Shadow task?

Chris Thomas

A project I have been working on has developed a bizarre problem, maybe it is a known issue.

The code base is long lived and stable, I took a branch off to develop a complicated new feature a few months back so have not been really testing all the original code continued working while adding all the new code. So I have a lot of edits (and compiler/tools upgrades) between now and the last known good.

Before I go off on a bisect spree, perhaps someone has seen this.

One of my threads, created in the point and click interface thus;

var parm_9 = new TSK.Params();
parm_9.instance.name = "ces_task";
parm_9.vitalTaskFlag = false;
parm_9.stackSection = "stk_cestask";
parm_9.stackSize = 1792;
Program.global.ces = TSK.create('&ces_task', parm_9);

Seems to be executing twice, with the same task id, I tried log statements etc to see what was going on, and found that the instances of this thread had a parallel set of globals. To the extent that I created a semaphore (counting init val=1) which both instances are able to obtain in parallel (both instances reporting the same semaphore address)

It is not double logging, I put TSCL into the log strings and get different times.

And from behavior I can see the code going into self test routines and tripping over itself in just the way I would expect if I had coded 2 identical tasks.

Confused...

Chris

DM6433 - custom board.
CCS 5.4.0.00091
XDC 3.25.2.70
PSP 1.10.3
CGT 7.4.5
BIOS 6.34.4.22
EDMA 2.11.07.04

over 12 years ago

0 ToddMullanix over 12 years ago

TI__Guru* 96960 points

Have you looked in ROV to see if there are two instances?

Todd

0 Chris Thomas over 12 years ago in reply to ToddMullanix

Expert 1310 points

Right now I am writing my own dump task utility to see (ROV/JTAG etc are real last resort things, the code is quite different to enable these things, built differently and I have to deal with loads of BSOD's).

If two tasks had got started somehow, wouldn't TSK_self() give a different number, might ROV just lump them together - hence DIY to be sure...

Chris

0 ToddMullanix over 12 years ago in reply to Chris Thomas

TI__Guru* 96960 points

They would definitely have a different handle (return of Task_self). You can have the same entry function for different Task instances. ROV will show each one. Can you put a Log_print (or System_printf) with the Task_self return at the beginning of the entry function?

Todd

0 Chris Thomas over 12 years ago in reply to ToddMullanix

Expert 1310 points

I put my version of logging into the code at the start of the entry function, I logged tsk_self, TSCL and address of semaphore.

I logged before and after pending on the semaphore, I did not bother posting the semaphore, so the second task should have hung.

I got the same tsk_self, same semaphore address and different ticks.

I also had a couple of globals, I incremented these with irq off protection, got to see the same global go from 0-->1 twice.

To me it feels like some kind of stack overflow type issue, but it runs remarkably well if this is the case.

0 Chris Thomas over 12 years ago in reply to Chris Thomas

Expert 1310 points

With my thread list I can see now that the thread in question appears once in the list.

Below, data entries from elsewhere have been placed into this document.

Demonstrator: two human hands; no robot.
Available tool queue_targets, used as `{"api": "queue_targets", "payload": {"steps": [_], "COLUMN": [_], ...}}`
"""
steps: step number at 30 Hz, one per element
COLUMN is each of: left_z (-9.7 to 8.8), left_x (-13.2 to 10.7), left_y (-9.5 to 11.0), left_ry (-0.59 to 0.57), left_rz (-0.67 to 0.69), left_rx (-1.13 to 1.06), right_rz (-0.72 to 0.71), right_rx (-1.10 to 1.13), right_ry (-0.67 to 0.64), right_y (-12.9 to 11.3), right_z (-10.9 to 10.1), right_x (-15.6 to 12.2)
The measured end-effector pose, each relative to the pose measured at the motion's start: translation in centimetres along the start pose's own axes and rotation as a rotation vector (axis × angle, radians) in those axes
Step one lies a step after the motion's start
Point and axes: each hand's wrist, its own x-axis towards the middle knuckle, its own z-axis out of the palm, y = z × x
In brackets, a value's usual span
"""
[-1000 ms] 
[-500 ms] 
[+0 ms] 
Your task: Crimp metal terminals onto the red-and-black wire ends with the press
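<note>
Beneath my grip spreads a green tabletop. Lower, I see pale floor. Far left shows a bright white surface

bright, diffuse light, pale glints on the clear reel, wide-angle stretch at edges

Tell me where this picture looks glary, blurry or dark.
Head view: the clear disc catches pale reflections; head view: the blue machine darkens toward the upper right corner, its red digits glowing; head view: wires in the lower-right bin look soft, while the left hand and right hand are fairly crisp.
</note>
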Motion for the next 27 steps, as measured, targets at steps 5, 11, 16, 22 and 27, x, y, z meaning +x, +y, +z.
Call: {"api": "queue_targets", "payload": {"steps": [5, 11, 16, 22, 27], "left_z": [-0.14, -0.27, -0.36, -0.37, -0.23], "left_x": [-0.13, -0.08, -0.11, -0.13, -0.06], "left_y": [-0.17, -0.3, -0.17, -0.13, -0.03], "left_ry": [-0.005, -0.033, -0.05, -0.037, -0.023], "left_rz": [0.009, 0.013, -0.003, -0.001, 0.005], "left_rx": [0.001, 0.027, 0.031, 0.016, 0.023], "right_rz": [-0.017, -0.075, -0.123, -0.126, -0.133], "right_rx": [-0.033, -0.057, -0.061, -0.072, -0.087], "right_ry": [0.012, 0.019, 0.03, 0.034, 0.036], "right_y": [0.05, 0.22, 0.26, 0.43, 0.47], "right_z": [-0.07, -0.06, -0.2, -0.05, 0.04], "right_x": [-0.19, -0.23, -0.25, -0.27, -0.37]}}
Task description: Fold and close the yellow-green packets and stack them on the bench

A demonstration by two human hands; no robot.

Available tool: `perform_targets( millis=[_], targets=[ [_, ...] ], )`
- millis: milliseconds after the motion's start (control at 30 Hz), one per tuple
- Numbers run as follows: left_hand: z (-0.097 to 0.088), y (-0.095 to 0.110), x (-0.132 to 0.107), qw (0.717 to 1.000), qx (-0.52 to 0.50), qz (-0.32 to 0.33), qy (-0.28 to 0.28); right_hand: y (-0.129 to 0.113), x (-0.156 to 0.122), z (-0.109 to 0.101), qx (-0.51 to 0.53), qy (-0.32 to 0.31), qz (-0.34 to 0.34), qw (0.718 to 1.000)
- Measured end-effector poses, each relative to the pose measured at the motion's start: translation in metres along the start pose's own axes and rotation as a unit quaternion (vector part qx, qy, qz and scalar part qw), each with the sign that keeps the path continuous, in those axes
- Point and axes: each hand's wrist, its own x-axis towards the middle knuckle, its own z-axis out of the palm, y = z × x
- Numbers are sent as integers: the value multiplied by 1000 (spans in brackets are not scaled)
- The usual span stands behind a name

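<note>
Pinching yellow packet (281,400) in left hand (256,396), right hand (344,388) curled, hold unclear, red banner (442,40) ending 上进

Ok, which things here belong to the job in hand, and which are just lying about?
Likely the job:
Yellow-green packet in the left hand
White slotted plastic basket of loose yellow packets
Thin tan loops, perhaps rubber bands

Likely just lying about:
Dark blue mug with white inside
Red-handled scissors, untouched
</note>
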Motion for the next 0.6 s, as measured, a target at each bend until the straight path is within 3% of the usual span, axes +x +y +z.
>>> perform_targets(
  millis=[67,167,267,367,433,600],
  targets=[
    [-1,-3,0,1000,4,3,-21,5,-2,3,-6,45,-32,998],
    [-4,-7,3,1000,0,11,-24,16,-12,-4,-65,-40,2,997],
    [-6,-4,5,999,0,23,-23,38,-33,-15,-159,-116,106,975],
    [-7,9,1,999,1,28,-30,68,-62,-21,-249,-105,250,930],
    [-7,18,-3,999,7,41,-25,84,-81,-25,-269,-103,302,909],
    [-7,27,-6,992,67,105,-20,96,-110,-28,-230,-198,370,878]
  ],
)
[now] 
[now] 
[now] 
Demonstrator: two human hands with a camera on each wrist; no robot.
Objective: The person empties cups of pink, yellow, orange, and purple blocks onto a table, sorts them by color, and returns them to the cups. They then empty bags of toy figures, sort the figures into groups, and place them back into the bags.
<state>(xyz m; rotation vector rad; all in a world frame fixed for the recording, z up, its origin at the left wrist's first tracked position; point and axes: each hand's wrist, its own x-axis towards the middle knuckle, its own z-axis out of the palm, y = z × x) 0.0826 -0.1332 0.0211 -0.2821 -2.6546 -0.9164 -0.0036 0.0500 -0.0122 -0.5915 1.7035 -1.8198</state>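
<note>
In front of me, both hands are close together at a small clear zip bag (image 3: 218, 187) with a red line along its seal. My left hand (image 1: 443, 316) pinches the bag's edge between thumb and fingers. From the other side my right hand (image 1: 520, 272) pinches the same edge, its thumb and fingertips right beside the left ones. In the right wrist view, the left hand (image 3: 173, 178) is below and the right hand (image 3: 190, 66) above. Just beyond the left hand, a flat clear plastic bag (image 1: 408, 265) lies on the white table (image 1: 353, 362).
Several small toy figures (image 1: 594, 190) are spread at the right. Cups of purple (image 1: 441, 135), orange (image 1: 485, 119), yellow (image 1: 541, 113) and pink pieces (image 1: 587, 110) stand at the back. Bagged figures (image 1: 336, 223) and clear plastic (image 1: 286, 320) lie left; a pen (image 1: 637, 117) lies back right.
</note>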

It has a unique stacksize which is not shared by any others on the list either.

0 ToddMullanix over 12 years ago in reply to Chris Thomas

TI__Guru* 96960 points

What is the stack usage in ROV-Task->detailed? Also, what was the initial count on the semaphore you created?

0 Chris Thomas over 12 years ago in reply to ToddMullanix

Expert 1310 points

It is a different beast with all the debug stuff turned on, however in release with my task dump code (essentially this http://e2e.ti.com/support/embedded/bios/f/355/p/259653/908416.aspx#908416) shows stack use.

First time in the stack is 1252 from 1792, the second time in it is 1380 from 1792, I have increased the stack to 8K and am building it now. No other thread was over 10% of the available stack.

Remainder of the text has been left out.